O caminhoneiro e influenciador Daniel Souza, um dos líderes da greve de 2018, afirma que a categoria vive uma realidade precária: “O respeito com a nossa classe acabou”. Entre as principais reivindicações estão a estabilidade contratual, garantia do cumprimento das leis, reestruturação do Marco Regulatório do Transporte de Cargas e a aposentadoria especial aos 25 anos de trabalho
O presidente da Associação Catarinense dos Transportadores Rodoviários de Cargas (ACTRC), Janderson Maçaneiro (Patrola), acredita em um movimento forte devido ao grande número de descontentes. O Sindicam (Sindicato dos Transportadores Rodoviários Autônomos de Bens) declarou que, se os caminhoneiros decidirem parar, serão apoiados.

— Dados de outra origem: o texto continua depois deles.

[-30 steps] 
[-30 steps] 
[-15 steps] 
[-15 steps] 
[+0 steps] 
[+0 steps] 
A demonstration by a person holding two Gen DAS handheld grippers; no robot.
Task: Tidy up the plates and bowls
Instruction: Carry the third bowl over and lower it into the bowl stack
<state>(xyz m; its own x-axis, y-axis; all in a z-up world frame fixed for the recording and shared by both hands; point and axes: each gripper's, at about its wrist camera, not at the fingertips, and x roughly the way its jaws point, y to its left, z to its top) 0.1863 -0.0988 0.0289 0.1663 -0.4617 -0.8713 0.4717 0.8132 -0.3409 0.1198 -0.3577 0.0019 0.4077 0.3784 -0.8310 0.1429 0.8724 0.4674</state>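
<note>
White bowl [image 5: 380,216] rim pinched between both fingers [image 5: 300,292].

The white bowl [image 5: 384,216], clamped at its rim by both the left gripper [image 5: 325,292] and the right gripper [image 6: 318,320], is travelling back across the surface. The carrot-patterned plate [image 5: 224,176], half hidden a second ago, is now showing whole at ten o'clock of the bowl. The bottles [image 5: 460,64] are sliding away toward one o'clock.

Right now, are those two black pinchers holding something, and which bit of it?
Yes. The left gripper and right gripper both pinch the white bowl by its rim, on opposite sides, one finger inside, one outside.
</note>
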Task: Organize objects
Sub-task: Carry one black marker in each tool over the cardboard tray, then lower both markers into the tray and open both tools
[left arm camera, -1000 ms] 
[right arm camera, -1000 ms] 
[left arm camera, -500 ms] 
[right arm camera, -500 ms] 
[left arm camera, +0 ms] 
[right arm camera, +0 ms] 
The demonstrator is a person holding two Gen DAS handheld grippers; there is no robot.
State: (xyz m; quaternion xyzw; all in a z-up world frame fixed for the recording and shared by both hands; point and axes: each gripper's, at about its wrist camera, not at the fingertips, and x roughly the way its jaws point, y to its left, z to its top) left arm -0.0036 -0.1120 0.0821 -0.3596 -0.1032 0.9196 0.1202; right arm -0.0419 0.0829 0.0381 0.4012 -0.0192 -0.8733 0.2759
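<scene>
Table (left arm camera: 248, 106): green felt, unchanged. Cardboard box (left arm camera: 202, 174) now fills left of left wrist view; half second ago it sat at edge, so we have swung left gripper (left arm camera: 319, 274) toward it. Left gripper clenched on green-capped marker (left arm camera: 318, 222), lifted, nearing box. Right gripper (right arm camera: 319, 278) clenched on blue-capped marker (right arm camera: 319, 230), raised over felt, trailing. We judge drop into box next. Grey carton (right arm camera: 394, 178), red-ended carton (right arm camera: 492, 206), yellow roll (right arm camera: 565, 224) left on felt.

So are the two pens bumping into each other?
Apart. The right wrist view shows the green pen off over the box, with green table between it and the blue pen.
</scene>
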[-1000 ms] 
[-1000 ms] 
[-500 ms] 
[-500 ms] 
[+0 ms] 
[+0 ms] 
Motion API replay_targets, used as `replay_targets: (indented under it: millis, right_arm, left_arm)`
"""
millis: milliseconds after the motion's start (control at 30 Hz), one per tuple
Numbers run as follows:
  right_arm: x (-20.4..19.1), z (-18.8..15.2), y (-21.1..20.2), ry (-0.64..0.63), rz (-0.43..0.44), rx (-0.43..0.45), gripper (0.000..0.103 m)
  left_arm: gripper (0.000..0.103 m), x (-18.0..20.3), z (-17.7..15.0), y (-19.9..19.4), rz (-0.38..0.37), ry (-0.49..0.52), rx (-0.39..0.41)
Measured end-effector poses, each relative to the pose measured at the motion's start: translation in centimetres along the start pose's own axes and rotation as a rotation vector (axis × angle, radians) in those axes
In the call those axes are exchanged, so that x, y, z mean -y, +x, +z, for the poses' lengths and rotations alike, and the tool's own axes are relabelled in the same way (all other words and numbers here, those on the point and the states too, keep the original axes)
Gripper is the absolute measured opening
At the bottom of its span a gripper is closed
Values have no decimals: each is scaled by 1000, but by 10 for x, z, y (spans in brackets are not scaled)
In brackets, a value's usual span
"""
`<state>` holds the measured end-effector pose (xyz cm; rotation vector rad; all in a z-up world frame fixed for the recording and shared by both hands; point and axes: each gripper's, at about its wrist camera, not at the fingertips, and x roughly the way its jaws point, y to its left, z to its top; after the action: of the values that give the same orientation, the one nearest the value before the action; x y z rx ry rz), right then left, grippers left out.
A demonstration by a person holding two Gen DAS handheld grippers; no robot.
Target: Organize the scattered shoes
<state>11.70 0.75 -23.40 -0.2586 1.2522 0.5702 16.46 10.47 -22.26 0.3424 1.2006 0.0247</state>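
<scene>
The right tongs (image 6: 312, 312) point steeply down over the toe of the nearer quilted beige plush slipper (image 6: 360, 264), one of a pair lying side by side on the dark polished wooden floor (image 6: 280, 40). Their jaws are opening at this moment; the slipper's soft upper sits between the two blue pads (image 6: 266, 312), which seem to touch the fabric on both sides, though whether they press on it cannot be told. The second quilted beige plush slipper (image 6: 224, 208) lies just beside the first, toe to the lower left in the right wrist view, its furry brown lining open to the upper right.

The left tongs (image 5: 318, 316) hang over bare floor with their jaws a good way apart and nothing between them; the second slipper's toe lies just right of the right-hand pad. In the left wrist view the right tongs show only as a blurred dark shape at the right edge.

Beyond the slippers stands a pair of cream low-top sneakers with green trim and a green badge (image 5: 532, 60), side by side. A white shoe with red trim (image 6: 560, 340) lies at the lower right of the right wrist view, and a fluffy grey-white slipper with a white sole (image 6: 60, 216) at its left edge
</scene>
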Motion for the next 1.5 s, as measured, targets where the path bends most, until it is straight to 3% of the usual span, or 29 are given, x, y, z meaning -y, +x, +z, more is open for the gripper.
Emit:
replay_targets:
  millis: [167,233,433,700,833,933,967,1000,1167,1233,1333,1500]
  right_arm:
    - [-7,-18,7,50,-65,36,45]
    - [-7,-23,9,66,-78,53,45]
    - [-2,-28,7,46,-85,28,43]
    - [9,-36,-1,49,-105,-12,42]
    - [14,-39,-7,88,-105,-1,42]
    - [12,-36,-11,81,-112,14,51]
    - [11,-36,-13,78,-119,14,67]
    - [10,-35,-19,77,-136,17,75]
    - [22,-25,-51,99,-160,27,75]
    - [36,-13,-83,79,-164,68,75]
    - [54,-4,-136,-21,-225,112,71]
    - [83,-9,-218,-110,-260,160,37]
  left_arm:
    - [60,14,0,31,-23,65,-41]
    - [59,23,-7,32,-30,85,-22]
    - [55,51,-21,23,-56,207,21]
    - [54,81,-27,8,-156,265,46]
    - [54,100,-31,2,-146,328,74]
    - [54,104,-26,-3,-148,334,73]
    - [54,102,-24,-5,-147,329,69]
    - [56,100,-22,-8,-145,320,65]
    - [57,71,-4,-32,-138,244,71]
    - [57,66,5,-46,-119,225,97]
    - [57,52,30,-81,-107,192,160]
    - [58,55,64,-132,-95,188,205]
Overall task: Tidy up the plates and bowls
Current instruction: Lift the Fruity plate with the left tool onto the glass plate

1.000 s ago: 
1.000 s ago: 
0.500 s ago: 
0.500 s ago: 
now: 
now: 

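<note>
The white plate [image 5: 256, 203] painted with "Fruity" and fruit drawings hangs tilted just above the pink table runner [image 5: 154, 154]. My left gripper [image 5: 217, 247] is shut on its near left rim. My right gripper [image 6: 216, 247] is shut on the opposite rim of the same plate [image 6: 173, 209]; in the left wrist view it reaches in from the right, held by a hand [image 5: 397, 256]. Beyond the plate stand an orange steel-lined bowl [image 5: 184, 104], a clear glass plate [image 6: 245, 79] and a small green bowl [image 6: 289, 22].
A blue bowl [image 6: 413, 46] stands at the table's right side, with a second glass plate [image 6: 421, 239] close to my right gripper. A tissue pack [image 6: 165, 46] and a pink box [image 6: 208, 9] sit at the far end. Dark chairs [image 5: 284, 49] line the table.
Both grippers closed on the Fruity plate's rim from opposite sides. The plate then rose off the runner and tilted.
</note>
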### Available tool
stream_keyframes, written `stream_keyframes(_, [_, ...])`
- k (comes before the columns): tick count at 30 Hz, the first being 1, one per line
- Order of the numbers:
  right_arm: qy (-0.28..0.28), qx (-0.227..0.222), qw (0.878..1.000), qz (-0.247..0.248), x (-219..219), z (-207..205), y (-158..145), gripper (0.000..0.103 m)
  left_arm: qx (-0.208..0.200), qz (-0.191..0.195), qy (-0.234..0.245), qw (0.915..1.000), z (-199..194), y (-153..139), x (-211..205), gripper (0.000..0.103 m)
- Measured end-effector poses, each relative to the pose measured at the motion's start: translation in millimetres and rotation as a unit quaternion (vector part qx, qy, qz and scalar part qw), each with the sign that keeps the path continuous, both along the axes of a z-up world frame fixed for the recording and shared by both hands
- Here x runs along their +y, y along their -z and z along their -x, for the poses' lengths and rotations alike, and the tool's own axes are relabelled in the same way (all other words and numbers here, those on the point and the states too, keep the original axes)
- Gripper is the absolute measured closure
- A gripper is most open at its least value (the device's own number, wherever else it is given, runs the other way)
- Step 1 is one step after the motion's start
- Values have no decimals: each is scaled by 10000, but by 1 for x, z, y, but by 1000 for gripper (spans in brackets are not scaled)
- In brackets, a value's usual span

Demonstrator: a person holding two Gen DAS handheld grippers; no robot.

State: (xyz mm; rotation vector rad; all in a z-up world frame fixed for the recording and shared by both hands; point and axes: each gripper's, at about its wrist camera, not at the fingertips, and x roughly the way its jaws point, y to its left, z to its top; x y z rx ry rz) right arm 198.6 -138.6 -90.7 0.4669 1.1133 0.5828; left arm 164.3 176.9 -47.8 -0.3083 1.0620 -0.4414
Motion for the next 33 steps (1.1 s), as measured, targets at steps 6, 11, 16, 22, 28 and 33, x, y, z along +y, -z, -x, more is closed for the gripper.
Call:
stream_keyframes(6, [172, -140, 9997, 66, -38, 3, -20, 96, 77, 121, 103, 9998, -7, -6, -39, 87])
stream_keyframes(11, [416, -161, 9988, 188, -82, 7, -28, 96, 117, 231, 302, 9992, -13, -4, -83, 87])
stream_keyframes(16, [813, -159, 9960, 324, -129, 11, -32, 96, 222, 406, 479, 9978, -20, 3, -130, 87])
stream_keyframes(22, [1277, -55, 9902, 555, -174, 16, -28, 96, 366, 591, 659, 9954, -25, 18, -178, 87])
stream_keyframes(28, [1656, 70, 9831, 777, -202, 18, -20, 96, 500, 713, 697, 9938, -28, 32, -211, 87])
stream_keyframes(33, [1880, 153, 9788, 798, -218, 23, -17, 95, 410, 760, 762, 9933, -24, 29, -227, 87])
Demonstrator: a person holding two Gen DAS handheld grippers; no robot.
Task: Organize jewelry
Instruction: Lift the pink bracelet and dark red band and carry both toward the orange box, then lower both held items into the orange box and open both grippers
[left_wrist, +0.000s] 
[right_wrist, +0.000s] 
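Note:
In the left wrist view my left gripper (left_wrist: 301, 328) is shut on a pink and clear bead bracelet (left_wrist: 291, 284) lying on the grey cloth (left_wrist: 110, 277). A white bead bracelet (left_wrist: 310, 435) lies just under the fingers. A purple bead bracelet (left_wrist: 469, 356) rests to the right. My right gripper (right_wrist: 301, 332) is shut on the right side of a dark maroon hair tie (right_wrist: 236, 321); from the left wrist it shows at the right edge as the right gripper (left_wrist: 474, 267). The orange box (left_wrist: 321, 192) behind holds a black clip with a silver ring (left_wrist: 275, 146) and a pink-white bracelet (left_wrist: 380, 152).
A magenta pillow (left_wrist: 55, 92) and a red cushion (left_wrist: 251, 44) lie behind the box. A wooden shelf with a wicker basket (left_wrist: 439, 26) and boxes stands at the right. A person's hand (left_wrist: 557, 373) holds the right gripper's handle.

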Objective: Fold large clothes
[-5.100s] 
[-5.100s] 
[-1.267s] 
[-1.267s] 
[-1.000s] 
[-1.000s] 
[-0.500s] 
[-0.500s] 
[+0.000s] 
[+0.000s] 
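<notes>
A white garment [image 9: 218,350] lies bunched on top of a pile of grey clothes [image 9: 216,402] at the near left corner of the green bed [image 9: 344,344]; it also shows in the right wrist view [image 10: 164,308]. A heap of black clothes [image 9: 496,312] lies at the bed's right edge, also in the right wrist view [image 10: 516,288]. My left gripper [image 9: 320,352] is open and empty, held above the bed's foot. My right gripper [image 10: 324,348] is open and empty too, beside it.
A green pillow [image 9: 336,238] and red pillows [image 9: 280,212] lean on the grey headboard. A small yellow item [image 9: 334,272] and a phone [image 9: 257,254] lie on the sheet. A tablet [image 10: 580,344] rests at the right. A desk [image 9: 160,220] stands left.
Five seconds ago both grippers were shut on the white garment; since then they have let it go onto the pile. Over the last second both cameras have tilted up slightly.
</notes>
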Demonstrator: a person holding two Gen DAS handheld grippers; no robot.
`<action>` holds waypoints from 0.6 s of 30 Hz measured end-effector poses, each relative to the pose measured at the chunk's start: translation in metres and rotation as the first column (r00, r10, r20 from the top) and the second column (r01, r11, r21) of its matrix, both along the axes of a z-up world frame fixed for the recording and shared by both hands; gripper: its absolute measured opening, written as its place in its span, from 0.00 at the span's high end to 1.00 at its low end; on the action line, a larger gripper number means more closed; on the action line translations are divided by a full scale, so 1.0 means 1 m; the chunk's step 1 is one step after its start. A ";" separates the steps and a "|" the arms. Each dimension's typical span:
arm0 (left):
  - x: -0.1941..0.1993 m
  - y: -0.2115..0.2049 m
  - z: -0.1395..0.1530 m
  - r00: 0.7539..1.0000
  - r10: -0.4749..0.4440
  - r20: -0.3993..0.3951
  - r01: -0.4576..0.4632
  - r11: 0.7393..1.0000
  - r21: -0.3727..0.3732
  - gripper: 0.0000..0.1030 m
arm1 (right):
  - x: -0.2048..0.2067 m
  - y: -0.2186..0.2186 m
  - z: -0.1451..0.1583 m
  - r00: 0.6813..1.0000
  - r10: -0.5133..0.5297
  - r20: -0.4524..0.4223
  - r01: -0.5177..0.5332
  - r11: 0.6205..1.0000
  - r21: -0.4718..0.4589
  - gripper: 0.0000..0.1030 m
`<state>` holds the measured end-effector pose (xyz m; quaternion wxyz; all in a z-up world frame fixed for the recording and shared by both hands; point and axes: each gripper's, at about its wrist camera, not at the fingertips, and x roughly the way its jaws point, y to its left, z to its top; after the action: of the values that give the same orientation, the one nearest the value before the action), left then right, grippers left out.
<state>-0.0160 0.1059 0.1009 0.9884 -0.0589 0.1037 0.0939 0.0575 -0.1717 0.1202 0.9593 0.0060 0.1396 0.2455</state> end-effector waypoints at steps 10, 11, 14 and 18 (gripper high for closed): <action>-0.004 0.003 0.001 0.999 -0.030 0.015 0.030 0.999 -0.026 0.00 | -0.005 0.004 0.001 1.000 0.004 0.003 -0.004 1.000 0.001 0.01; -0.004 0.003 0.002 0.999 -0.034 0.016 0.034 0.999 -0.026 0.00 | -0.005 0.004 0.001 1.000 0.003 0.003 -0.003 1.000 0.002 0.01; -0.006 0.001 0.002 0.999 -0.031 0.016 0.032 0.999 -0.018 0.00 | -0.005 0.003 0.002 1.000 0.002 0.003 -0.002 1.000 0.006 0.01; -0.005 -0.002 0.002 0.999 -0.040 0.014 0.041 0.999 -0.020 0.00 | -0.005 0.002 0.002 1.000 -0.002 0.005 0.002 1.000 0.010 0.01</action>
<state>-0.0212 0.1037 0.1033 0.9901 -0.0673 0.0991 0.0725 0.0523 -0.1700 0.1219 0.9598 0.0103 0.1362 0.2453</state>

No entanto, o movimento não tem unanimidade. Na Baixada Santista, por exemplo, a Cooperativa dos Caminhoneiros Autônomos do Porto de Santos (CCAPS) se posicionou contra a paralisação, alegando que não houve assembleia ou votação para deliberar sobre a greve, e vê motivações políticas por trás da convocação.
A última grande paralisação da categoria ocorreu em 2018, durou 10 dias e paralisou o país, causando desabastecimento. Na época, o protesto foi motivado principalmente pelos altos preços do diesel e só terminou após o governo atender a parte das exigências. Agora, a pauta é mais ampla e estrutural.